ウルウルきてしまいコメントさせてもらいます。
同時期に自分はSE/30にビマージュのフルカラーボードを差して純正13インチで動かしてました。
お金突っ込みましたよね。92年か〜・・・ちょうどQuickTimeが出た頃かなぁ
外付けCD等倍が10万円、内蔵HDが80Mだから足りなくて外付けリムーバブルHDも10万円、AdobeのTypeManagerが使いたくてATMに4万円、純正のが高くて買えないのでスター精密のPostScript互換レーザープリンターに25万円、そうそうエプソンのGT-6000とオプションのSCSIボードで17万円、その他ソフト代は・・・怖いです。なんでこんなこと覚えてるんだ?と思うくらい当時愛があったんですよね。悪い女に引っかかったかのように散財しました。でもお金では替えられない経験ができたと思ってます。
IIciまだあるんですね、羨ましいです。自分は去年とうとうやむにやまれずOldMac数台は周辺機器含めて全て処分してしまいました。悲しかったなぁ。IIciずっと大事にしてくださいね。たまに今回のような昔話トピお願いします。おじさんにはたまりません。HyperCardなんかも取り上げていただけるとうれしいです。
これからも頑張ってください。
投稿: yama | 2012年1月21日 (土) 02時53分
当時はMACLIFEに掲載されている広告ですら「買えない」ので広告の役目を果たしてくれませんでした。ただただ羨望で見ていただけです。
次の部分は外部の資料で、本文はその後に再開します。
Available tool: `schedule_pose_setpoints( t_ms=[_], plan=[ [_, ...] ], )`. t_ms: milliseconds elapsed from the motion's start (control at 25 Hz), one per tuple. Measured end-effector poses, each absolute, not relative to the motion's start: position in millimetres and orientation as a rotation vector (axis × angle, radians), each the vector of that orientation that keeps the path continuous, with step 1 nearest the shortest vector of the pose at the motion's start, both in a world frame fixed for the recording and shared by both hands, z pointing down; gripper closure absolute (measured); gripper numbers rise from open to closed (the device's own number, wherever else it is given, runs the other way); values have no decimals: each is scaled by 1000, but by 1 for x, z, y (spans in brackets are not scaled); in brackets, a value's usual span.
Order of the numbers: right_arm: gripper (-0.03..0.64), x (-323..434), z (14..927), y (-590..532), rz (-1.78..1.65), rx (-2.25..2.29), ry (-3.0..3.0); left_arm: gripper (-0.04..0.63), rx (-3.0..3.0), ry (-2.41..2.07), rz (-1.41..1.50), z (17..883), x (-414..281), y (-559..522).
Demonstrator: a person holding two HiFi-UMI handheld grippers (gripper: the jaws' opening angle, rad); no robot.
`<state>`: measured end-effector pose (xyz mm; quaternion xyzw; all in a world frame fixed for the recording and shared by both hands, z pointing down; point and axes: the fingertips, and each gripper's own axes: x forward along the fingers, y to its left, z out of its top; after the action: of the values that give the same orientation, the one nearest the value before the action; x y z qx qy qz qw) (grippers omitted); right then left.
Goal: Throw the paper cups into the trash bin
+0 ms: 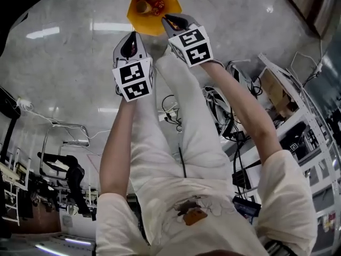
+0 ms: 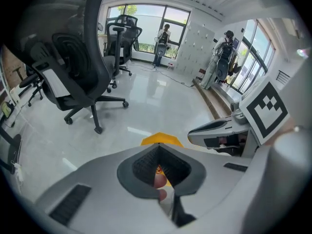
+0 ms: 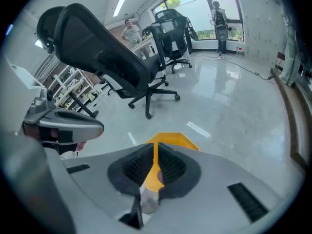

何かを買うにしても年に1回かそこらなので、じっくりそれこそ数ヶ月も悩んでから購入していました。
8500と17インチを購入した際にはIIci用にGranVimageを買いました。CPUもやはりInterwareのBoosterで40にしています。Interwareは「国産だから安かった」んですよね、当時は。国産が安いというのも今では考えられないかもしれません。
当時の情報は雑誌かNifty-serveのFMACUS、あとは自分で探すしかありませんでしたから、自然と色々試して、壊して、直してを繰り返していったので記憶に強く残っているのだと思います。
(ココログを使っているのもある意味その当時の流れのまま…ということです)
IIciは手放せません。たぶん今まででそしてこれからも購入した中で一番高価な座を保持し続けるでしょう。